**WHAT TO DO**
Copy every line below precisely, leaving nothing out.
····················
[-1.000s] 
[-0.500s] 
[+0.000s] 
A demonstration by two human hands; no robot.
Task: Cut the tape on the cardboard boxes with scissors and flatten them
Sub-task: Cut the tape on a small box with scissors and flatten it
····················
**ANSWER SPACE**
[-1.000s] 
[-0.500s] 
[+0.000s] 
A demonstration by two human hands; no robot.
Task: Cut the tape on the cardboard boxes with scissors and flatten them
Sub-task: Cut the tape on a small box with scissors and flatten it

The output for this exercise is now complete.